_Exercise_: The expected output is every line of the data exactly as shown, minus the images.

Listed entries section start

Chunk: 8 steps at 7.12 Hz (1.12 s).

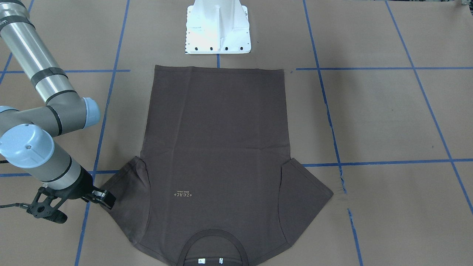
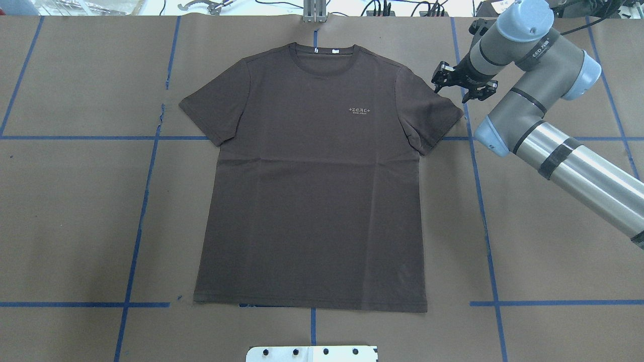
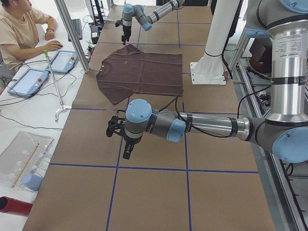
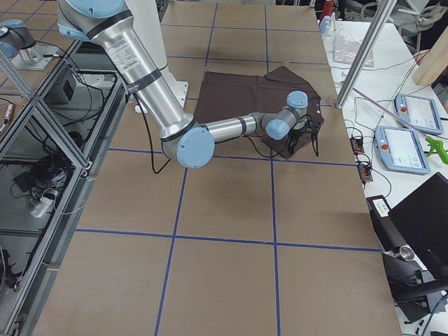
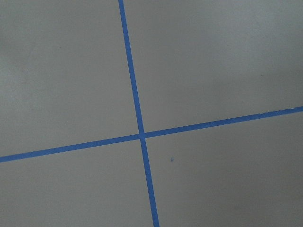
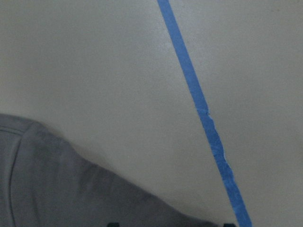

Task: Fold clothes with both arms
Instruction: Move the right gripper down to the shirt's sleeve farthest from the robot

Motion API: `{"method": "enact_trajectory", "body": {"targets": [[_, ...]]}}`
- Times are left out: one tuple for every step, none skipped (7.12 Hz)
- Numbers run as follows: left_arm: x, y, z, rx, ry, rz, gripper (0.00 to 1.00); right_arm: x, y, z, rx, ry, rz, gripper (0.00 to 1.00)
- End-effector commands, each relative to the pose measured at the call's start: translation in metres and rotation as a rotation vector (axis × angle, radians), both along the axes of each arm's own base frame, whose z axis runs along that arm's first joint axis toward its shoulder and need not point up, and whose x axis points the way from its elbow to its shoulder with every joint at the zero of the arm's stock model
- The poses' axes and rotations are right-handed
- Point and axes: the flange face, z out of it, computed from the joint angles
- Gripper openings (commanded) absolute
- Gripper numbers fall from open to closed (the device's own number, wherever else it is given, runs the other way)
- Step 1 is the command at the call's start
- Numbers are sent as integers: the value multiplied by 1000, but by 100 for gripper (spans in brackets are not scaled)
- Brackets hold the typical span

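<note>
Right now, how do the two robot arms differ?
The right arm reaches the sleeve of the T-shirt, with the right gripper open at its edge. The left arm stretches over bare table, with the left gripper far from the shirt. Both are silver-grey with blue joint caps.

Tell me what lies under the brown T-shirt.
The T-shirt lies flat on brown paper marked with blue tape lines, which run in beneath its edges. Anything else under the cloth is hidden.
</note>
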Motion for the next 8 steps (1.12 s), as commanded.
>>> {"method": "enact_trajectory", "body": {"targets": [[0,0,0,0,0,0,100,6,5,20,-22,14,0,76],[0,-1,-4,7,1,-2,100,5,8,25,-27,18,-1,76],[0,-1,-5,10,1,-2,100,-1,11,27,-37,18,-3,75],[0,-1,-5,10,1,-2,100,-8,16,28,-40,19,-12,74],[0,-1,-6,13,1,-2,100,-11,21,32,-40,21,-19,73],[0,-1,-6,13,1,-2,100,-9,24,38,-43,24,-20,66],[0,-1,-6,14,1,-2,100,-9,24,39,-45,23,-18,41],[0,-1,-6,14,1,-2,100,-8,23,38,-45,23,-17,0]]}}
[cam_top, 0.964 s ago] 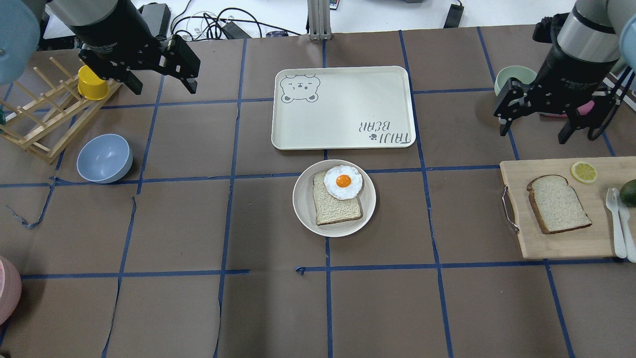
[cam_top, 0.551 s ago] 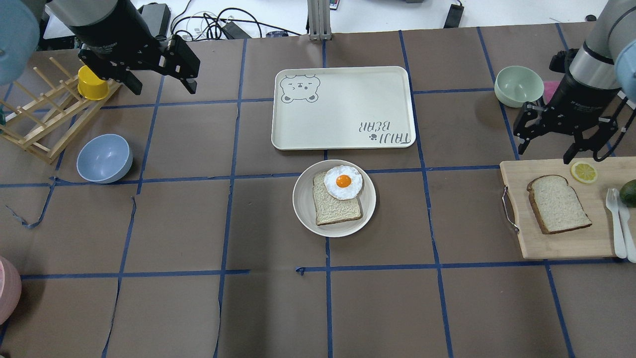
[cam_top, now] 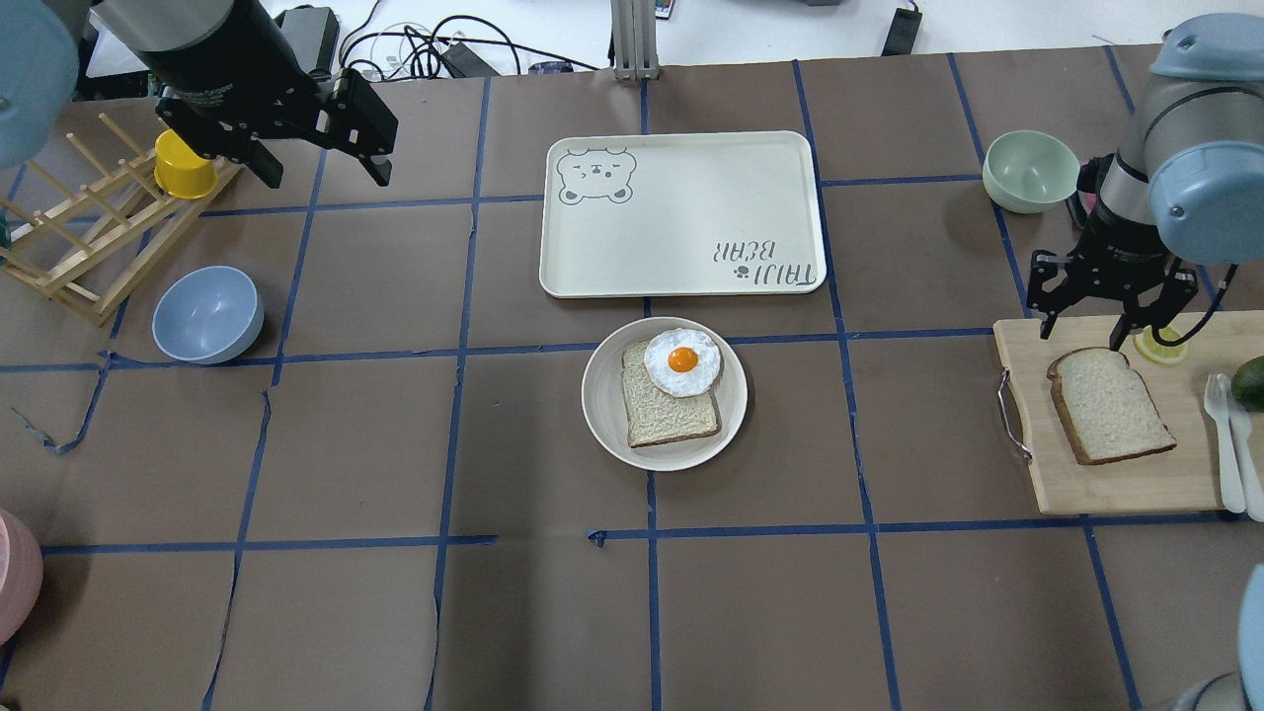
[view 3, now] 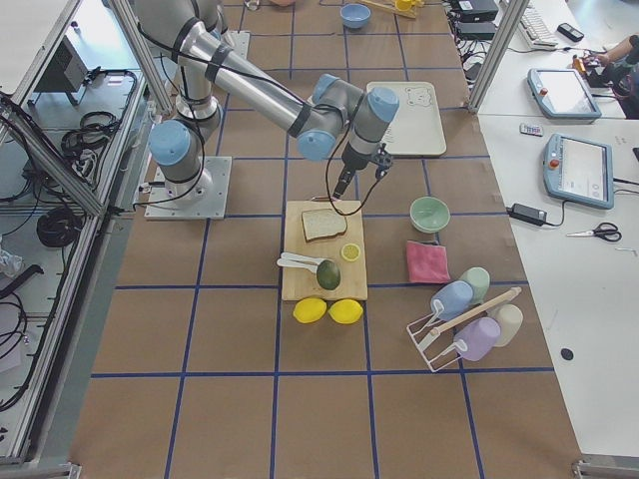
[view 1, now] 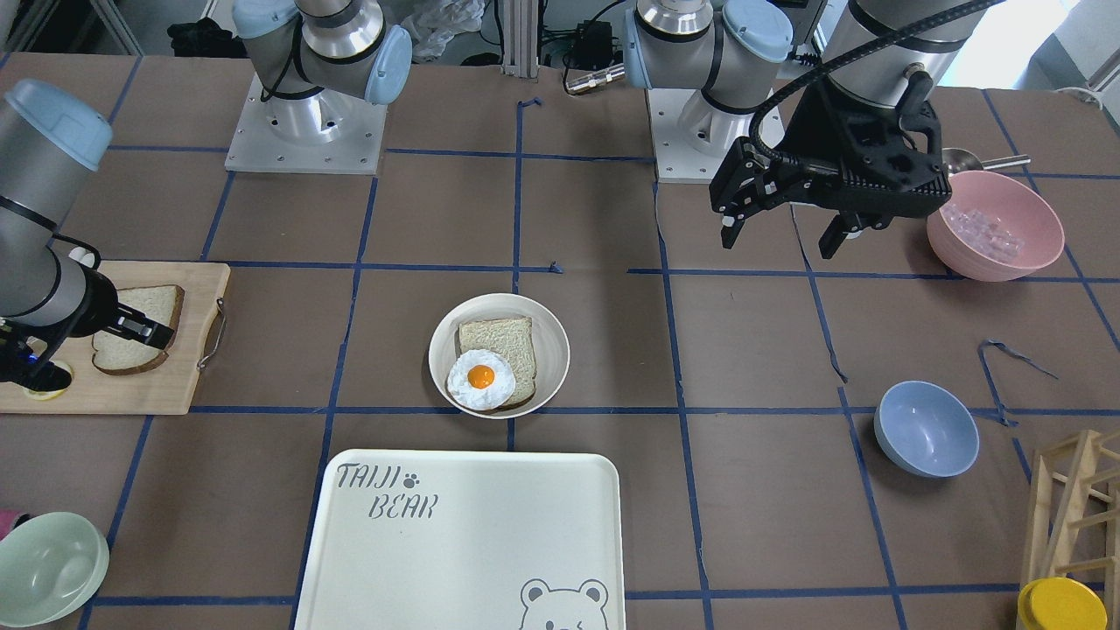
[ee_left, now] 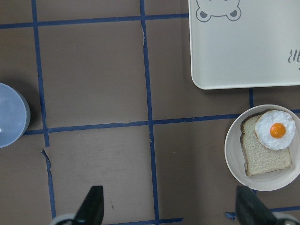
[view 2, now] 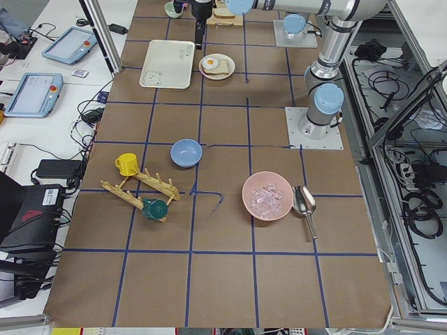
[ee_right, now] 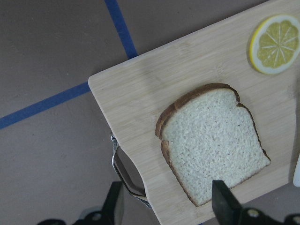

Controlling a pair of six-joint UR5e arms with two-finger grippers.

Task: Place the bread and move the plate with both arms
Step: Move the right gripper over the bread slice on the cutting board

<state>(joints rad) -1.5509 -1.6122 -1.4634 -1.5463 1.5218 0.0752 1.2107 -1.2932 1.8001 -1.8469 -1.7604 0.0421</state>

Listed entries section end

_Answer space_:
Chunk: 8 steps at 7.12 Hz (1.12 s).


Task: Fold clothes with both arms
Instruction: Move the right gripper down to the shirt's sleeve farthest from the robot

Motion API: `{"method": "enact_trajectory", "body": {"targets": [[_, ...]]}}`
- Times are left out: one tuple for every step, none skipped (7.12 Hz)
- Numbers run as follows: left_arm: x, y, z, rx, ry, rz, gripper (0.00 to 1.00); right_arm: x, y, z, rx, ry, rz, gripper (0.00 to 1.00)
- End-effector commands, each relative to the pose measured at the call's start: translation in metres and rotation as a rotation vector (axis × angle, radians), both along the axes of each arm's own base frame, whose z axis runs along that arm's first joint axis toward its shoulder and need not point up, and whose x axis points the way from its elbow to its shoulder with every joint at the zero of the arm's stock model
- The poses' axes and rotations are right-handed
- Point and axes: the flange face, z out of it, computed from the joint angles
- Gripper openings (commanded) absolute
- Gripper numbers fall from open to closed (the device's own number, wherever else it is given, runs the other way)
- Step 1 is the command at the call's start
- Numbers are sent as integers: the value multiplied by 1000, but by 100 for gripper (spans in brackets are not scaled)
- Brackets hold the typical span

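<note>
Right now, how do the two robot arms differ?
The right arm reaches the sleeve of the T-shirt, with the right gripper open at its edge. The left arm stretches over bare table, with the left gripper far from the shirt. Both are silver-grey with blue joint caps.

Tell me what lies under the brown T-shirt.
The T-shirt lies flat on brown paper marked with blue tape lines, which run in beneath its edges. Anything else under the cloth is hidden.
</note>
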Motion for the next 8 steps (1.12 s), as commanded.
>>> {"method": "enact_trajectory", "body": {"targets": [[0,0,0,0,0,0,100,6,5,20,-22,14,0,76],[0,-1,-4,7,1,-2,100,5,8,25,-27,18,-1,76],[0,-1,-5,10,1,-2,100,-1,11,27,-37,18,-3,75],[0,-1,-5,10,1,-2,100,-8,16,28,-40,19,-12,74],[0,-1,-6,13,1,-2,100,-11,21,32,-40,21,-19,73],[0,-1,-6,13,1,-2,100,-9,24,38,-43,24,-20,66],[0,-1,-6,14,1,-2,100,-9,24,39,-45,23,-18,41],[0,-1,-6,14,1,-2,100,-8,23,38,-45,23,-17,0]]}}
[cam_top, 0.964 s ago] 
[cam_top, 0.551 s ago] 
[cam_top, now] 
[view 3, now] 
[view 1, now] 
[ee_left, now] 
[view 2, now] 
[ee_right, now] 

Controlling a pair of six-joint UR5e arms with two-finger grippers.

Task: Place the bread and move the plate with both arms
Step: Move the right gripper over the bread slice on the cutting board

<state>(joints rad) -1.5509 -1.6122 -1.4634 -1.5463 1.5218 0.0752 1.2107 -1.2932 1.8001 -1.8469 -1.7604 0.0421</state>

There is no more to this answer.